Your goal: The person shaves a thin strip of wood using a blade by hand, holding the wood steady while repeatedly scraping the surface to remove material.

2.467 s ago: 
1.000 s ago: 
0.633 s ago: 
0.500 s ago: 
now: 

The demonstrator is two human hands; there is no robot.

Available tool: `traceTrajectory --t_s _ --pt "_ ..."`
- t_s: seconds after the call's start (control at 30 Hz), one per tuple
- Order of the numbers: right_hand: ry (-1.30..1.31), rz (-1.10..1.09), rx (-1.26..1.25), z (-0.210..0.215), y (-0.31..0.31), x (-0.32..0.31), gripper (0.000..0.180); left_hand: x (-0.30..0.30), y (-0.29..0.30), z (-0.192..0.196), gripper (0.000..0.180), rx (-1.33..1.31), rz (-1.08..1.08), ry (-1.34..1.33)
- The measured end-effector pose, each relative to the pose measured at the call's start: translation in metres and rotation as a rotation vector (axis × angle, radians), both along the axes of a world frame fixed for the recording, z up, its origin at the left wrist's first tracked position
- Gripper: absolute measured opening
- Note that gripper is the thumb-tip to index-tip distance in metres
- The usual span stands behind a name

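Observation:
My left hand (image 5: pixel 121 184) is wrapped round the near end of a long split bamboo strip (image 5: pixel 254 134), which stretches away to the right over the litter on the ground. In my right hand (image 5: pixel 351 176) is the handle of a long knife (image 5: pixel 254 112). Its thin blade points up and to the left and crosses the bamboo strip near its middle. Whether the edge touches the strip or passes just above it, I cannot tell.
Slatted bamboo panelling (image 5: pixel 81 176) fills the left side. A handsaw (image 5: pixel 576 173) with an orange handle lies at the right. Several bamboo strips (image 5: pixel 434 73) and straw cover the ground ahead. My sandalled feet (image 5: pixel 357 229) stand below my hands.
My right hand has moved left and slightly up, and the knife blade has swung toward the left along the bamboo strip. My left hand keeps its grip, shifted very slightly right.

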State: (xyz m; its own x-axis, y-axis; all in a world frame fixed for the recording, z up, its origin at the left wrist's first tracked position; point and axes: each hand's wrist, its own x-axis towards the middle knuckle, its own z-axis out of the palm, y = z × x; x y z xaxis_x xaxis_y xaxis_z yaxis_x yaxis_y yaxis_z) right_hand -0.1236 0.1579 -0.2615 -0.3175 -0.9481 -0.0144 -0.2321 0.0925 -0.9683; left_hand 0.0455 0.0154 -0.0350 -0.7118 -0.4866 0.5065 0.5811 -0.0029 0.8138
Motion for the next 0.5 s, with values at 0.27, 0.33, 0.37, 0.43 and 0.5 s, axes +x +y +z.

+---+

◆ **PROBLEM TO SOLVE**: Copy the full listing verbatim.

◆ **SOLVED PROBLEM**:
Your goal: The person shaves a thin strip of wood using a blade by hand, holding the wood steady while repeatedly scraping the surface to remove material.

2.467 s ago: 
1.000 s ago: 
0.633 s ago: 
0.500 s ago: 
now: 

The demonstrator is two human hands; there is no robot.

Available tool: `traceTrajectory --t_s _ --pt "_ ..."`
- t_s: seconds after the call's start (control at 30 Hz), one per tuple
- Order of the numbers: right_hand: ry (-1.30..1.31), rz (-1.10..1.09), rx (-1.26..1.25), z (-0.210..0.215), y (-0.31..0.31), x (-0.32..0.31), gripper (0.000..0.180); left_hand: x (-0.30..0.30), y (-0.29..0.30), z (-0.192..0.196), gripper (0.000..0.180), rx (-1.33..1.31), rz (-1.08..1.08), ry (-1.34..1.33)
- The measured end-effector pose, each relative to the pose measured at the call's start: translation in metres and rotation as a rotation vector (axis × angle, radians), both along the axes of a world frame fixed for the recording, z up, its origin at the left wrist's first tracked position
- Gripper: absolute measured opening
- Note that gripper is the thumb-tip to index-tip distance in metres
- The usual span stands behind a name

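Observation:
My left hand (image 5: pixel 121 184) is wrapped round the near end of a long split bamboo strip (image 5: pixel 254 134), which stretches away to the right over the litter on the ground. In my right hand (image 5: pixel 351 176) is the handle of a long knife (image 5: pixel 254 112). Its thin blade points up and to the left and crosses the bamboo strip near its middle. Whether the edge touches the strip or passes just above it, I cannot tell.
Slatted bamboo panelling (image 5: pixel 81 176) fills the left side. A handsaw (image 5: pixel 576 173) with an orange handle lies at the right. Several bamboo strips (image 5: pixel 434 73) and straw cover the ground ahead. My sandalled feet (image 5: pixel 357 229) stand below my hands.
My right hand has moved left and slightly up, and the knife blade has swung toward the left along the bamboo strip. My left hand keeps its grip, shifted very slightly right.
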
State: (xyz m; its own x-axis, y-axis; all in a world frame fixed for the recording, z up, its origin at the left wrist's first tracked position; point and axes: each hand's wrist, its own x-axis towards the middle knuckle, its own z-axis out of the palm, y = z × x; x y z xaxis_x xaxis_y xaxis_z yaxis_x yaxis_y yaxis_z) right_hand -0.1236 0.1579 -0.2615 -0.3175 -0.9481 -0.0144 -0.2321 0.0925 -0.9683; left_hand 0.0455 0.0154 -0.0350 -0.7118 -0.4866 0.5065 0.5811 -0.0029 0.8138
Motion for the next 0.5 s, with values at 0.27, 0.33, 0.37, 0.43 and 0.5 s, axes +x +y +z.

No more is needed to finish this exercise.